* _How to complete this task_
Return, from the material below, each line in which "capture" occurs.

··· Given entries ···

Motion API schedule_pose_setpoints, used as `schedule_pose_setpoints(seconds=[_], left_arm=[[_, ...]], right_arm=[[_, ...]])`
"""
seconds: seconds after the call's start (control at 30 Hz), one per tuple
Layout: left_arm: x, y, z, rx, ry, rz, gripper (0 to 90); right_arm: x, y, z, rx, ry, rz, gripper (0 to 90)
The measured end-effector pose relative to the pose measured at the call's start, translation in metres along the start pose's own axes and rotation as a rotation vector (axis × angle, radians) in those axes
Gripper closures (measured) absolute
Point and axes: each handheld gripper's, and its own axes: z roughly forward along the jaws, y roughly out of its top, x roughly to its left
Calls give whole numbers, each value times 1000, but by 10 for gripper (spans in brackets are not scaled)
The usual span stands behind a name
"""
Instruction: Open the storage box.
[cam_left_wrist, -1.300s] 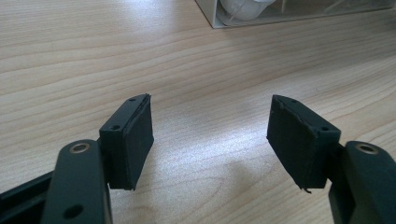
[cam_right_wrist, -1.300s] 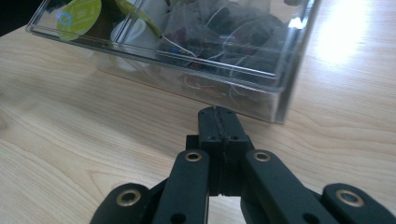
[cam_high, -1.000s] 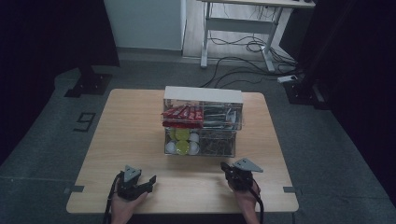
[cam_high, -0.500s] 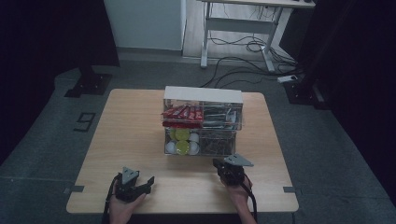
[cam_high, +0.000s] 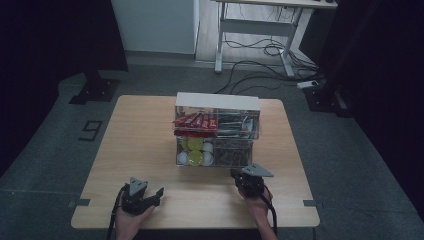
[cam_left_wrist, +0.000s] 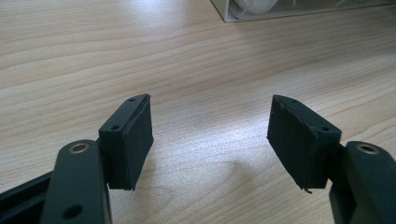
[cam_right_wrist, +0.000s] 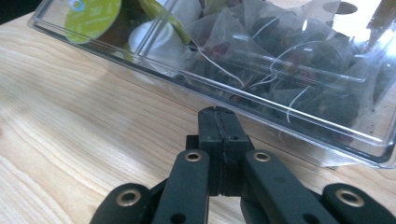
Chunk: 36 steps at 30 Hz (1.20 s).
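Nosing right gripper (cam_right_wrist: 218, 114), jaws together, at organizer (cam_high: 217, 101) lower drawer (cam_right_wrist: 261, 100) — left gripper (cam_left_wrist: 210, 135) parked, jaws apart; next, hooking drawer open.

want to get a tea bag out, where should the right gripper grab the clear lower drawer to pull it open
Judging by its pose, grip the front lip of the lower drawer, coming from the person's side, level with the table. That clear front wall faces the right gripper, whose jaws are shut and would need to open first; no handle is discernible.
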Motion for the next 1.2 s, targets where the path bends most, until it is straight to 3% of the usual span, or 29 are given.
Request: schedule_pose_setpoints(seconds=[0.43,0.57,0.73,1.2], left_arm=[[6,-1,-5,-5,13,-14,313],[11,-2,-9,-12,32,-19,312],[13,-2,-12,-15,44,-24,313],[16,-2,-13,-14,53,-30,313]], right_arm=[[-2,4,-3,-24,-2,4,896],[-1,9,-5,-35,19,23,895],[5,16,-4,-38,26,-22,896],[2,34,-11,-73,55,-15,895]])
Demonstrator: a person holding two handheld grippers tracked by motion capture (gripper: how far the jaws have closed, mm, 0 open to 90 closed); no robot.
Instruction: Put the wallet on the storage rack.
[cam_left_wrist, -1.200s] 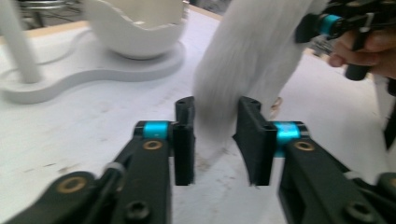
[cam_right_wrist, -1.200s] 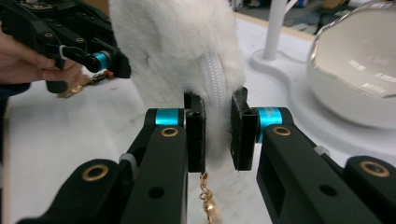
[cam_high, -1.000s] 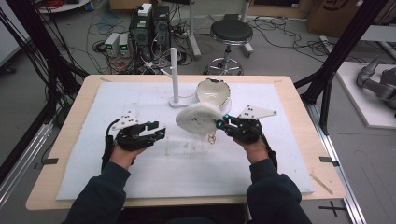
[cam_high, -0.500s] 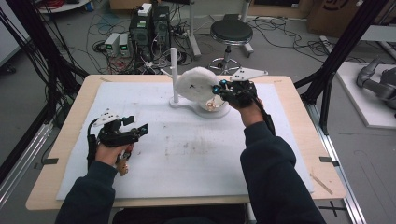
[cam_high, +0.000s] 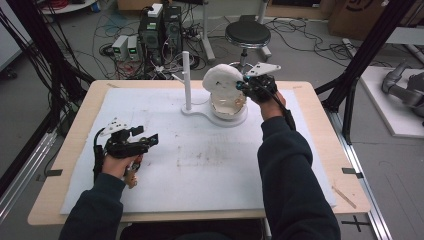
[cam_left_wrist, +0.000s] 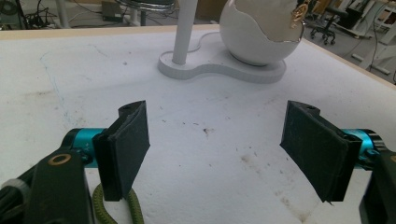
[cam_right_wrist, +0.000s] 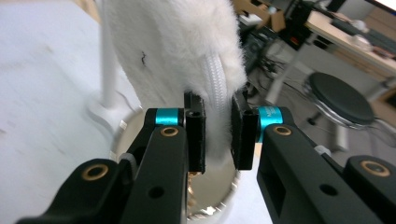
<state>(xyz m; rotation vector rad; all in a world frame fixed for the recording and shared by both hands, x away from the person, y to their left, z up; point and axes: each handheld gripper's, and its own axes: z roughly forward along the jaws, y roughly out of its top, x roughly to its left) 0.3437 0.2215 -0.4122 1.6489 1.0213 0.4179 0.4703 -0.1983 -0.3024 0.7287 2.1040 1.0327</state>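
Fluffy white pouch (cam_high: 223, 78) above glossy round bowl (cam_high: 228, 106).

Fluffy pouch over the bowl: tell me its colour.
White, with a white zip; the pouch shows best in the right gripper view.

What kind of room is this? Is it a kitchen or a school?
Neither, most likely. It looks like a robotics lab or workshop: a padded test table sits inside a black metal frame, computers with tangled cables stand on the floor behind it, and a grey robot arm lies at the right.
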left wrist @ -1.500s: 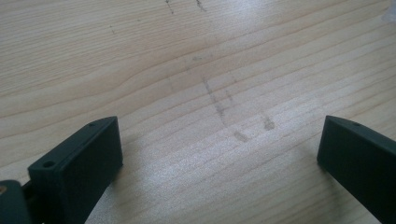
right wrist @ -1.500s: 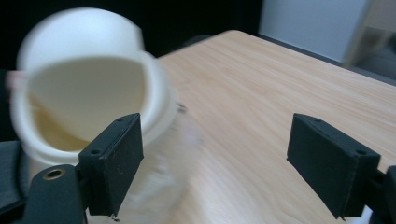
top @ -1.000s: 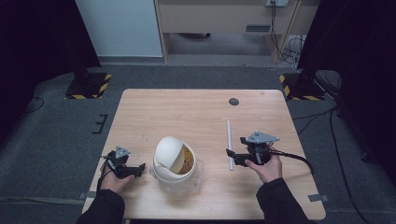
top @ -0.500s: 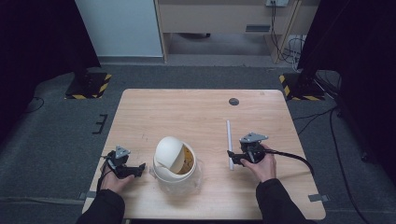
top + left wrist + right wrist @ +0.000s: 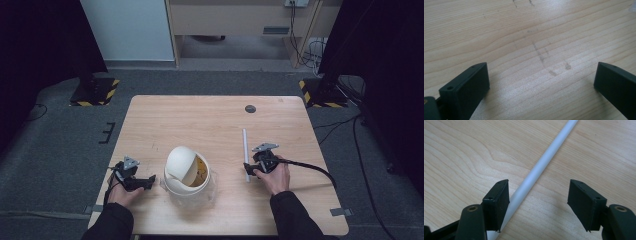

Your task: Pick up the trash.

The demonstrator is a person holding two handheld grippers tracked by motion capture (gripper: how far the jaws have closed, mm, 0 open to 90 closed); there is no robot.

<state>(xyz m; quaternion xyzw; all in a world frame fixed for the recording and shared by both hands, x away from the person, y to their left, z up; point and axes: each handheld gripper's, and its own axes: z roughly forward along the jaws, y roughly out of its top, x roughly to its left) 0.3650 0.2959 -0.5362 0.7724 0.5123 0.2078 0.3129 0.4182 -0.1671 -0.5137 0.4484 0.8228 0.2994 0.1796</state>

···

* _Expected answer_
Demonstrator: a person holding two handheld grippers tracked by motion capture (gripper: how far the jaws have closed, mm, 0 open to 90 closed); no robot.
The demonstrator is a person holding two handheld grippers tracked by motion capture (gripper: how far the jaws have closed, mm, 0 open to 90 closed); there is no robot.

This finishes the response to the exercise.